The kit was made of cardboard. You punched the various pieces
free and put them together. I could have used some magic to fit Tab A into Tab
B, to tell the truth. It is probably no surprise, but one trick made three tiny
boxes of Three Musketeers appear and disappear.
I
practiced and put on a couple shows in the living room to a captive audience.
Here I am, the Barefoot Magician performing the rabbit out of a hat trick. This is a very rare photo, not because it shows me performing, but because it is one of very few of the interior of 417 Washington Avenue.
The camera is looking from the living room toward the dining
room. I am standing between those two rooms. The doorway behind me leads to the
kitchen. To my left are the stairs upstairs. My mother collected salt and
pepper shakers. She displayed them in the built-in case fronting the steps.
The chemical magic allowed me to add some neat tricks to my
act, such as turning water to milk or wine and back.
I would not have recommended drinking that milk or wine,
however, or the water at the end.
I was convinced I was going to study science when I got to
high school, especially chemistry. My teachers knocked those ambitions out of
me. I think the school system destroys more children’s brains than it educates.
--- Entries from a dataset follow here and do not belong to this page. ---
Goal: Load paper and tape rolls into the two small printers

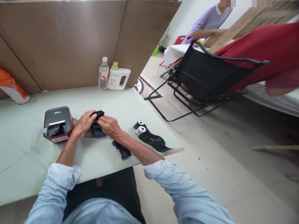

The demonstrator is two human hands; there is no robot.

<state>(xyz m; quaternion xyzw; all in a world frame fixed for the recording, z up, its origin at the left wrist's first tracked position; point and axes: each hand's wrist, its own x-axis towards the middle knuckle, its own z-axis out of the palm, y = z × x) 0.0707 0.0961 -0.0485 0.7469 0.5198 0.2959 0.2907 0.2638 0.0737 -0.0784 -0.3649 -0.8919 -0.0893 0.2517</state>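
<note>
On the table, both hands work at a small dark device [98, 132], whose kind I cannot make out. Its raised black upper part [100, 113] lies between them. My left hand [84, 123] grips that part from the left, thumb pressed against it. From the right, my right hand [109, 125] holds the same part with bent fingers, partly hiding it. Left of the hands stands a red and black label printer [58, 124]. A short black ribbon strip [121, 150] lies beneath my right forearm. Farther right are white-cored rolls [140, 129] with black ribbon [154, 140] trailing off them.
A clear water bottle [103, 76] and a white jug [118, 79] stand before a cardboard screen [77, 43]. An orange bottle [12, 87] is at far left. Beyond the table's right edge are a black folding chair [198, 68] and two people.
</note>
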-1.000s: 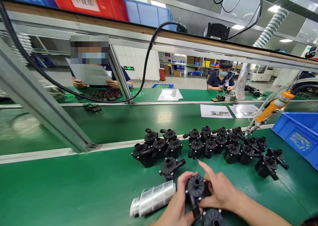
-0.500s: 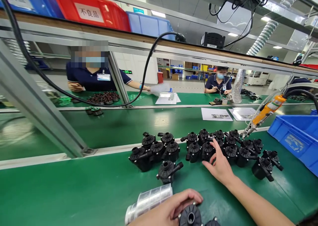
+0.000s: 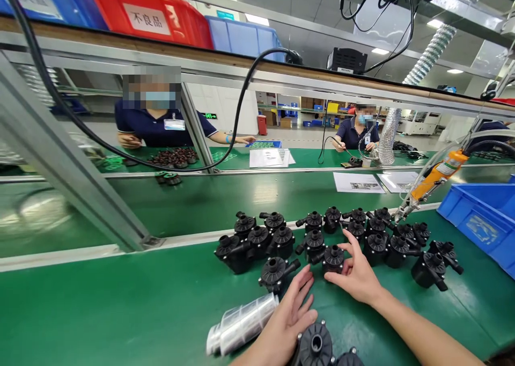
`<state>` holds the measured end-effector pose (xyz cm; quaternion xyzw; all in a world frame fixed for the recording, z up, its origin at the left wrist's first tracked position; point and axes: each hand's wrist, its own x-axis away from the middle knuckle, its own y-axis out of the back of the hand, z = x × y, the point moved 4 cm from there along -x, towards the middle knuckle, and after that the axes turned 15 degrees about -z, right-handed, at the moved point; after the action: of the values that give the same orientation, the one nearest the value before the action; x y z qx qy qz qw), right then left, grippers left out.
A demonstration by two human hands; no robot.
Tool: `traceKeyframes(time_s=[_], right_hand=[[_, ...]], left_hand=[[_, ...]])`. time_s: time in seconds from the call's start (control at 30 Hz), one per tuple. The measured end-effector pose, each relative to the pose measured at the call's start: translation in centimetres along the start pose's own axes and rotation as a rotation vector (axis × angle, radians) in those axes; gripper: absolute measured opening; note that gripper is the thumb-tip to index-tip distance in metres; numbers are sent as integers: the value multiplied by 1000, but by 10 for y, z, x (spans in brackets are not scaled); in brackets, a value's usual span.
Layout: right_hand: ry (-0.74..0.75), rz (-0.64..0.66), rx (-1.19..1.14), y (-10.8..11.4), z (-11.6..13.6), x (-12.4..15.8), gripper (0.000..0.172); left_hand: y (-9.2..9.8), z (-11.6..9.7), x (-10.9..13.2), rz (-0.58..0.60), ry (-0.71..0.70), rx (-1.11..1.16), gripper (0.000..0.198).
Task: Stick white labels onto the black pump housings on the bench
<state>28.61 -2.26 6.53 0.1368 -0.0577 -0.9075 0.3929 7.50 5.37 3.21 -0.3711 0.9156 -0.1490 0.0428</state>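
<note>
My right hand [image 3: 357, 272] grips a black pump housing [image 3: 333, 257] at the front of a cluster of several like black pump housings [image 3: 374, 232] on the green belt. My left hand [image 3: 290, 312] lies open with fingers stretched out, its tips near another lone black pump [image 3: 274, 272]. Under my left wrist sits a black pump with a round lid [image 3: 314, 346]. A clear plastic roll [image 3: 241, 323] lies just left of that hand.
An orange electric screwdriver [image 3: 432, 179] hangs over the right end of the pump cluster. A blue bin [image 3: 480, 224] stands at the right. Papers [image 3: 357, 182] lie on the far belt. Two people in dark shirts work across the line.
My right hand has drawn one pump forward out of the cluster. My left hand has let go of the lidded pump and stretched toward the lone pump.
</note>
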Motion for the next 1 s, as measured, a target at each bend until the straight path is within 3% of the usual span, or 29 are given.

If I truly had a magic wand I would change the whole education system from
kindergarten through college. But I don’t and so our children remain victims of
the teacher’s union, politicians and puffed-up pompous professors.
I eventually gave up on chemistry and science, but not on
magic. Magic remained a lifelong hobby and I gathered a lot of books on the
subject and sometimes performed tricks for people, especially card tricks.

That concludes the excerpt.